Task: Among the lines below, copy exactly those from the one with "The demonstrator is" through the one with "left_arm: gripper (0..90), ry", counting both ends.

Provided material Block Start

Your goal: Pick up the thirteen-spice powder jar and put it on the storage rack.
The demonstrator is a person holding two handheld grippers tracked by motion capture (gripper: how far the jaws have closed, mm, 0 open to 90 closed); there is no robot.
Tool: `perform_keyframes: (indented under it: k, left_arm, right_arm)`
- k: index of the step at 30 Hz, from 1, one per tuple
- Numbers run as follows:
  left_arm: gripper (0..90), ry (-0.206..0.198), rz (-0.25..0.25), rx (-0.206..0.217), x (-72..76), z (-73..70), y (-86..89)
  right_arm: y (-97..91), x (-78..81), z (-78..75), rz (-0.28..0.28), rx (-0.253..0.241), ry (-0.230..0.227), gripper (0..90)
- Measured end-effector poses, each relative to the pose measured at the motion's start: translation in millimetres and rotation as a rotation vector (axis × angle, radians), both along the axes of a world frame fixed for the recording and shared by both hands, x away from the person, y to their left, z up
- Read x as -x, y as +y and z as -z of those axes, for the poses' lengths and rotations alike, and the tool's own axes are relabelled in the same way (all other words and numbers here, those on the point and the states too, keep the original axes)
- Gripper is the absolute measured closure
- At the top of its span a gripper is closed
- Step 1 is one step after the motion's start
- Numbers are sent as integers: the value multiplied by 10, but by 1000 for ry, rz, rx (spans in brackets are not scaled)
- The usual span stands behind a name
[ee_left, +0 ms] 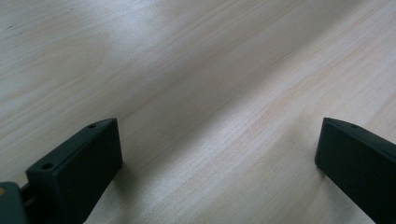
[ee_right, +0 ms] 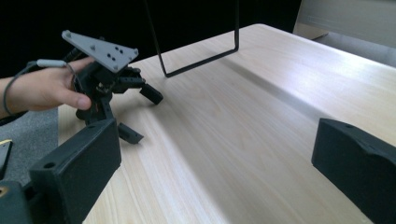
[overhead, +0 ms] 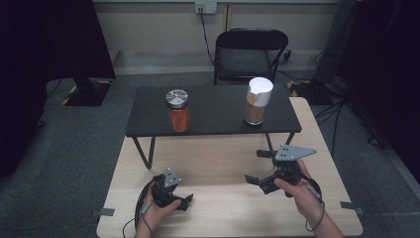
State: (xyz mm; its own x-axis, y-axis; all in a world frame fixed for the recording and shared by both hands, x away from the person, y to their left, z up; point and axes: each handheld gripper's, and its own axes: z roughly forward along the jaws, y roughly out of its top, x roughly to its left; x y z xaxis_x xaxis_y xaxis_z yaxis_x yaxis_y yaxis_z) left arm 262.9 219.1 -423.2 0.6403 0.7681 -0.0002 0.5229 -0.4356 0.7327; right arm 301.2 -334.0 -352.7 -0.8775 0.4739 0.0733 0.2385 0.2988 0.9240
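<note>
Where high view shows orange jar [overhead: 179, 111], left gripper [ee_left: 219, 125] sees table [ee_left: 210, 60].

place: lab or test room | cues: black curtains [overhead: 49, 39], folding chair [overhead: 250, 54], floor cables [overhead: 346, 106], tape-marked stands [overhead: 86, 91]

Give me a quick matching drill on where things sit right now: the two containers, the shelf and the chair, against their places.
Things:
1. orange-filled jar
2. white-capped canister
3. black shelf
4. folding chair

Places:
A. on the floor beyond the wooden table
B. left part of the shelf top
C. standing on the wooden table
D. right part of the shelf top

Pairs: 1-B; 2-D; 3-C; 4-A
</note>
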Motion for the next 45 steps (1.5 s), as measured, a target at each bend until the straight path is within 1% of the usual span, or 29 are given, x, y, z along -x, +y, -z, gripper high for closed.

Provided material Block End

Solution to the problem:
The demonstrator is a person holding two handheld grippers tracked by motion capture (gripper: how far the jaws have closed, mm, 0 open to 90 closed); there is no robot.
Tool: `perform_keyframes: (indented under it: k, left_arm, right_arm)`
- k: index of the step at 30 Hz, from 1, one per tuple
- Numbers run as follows:
  left_arm: gripper (0..90), ry (-0.206..0.198), rz (-0.25..0.25), rx (-0.206..0.217), x (-72..76), z (-73..70), y (-86..89)

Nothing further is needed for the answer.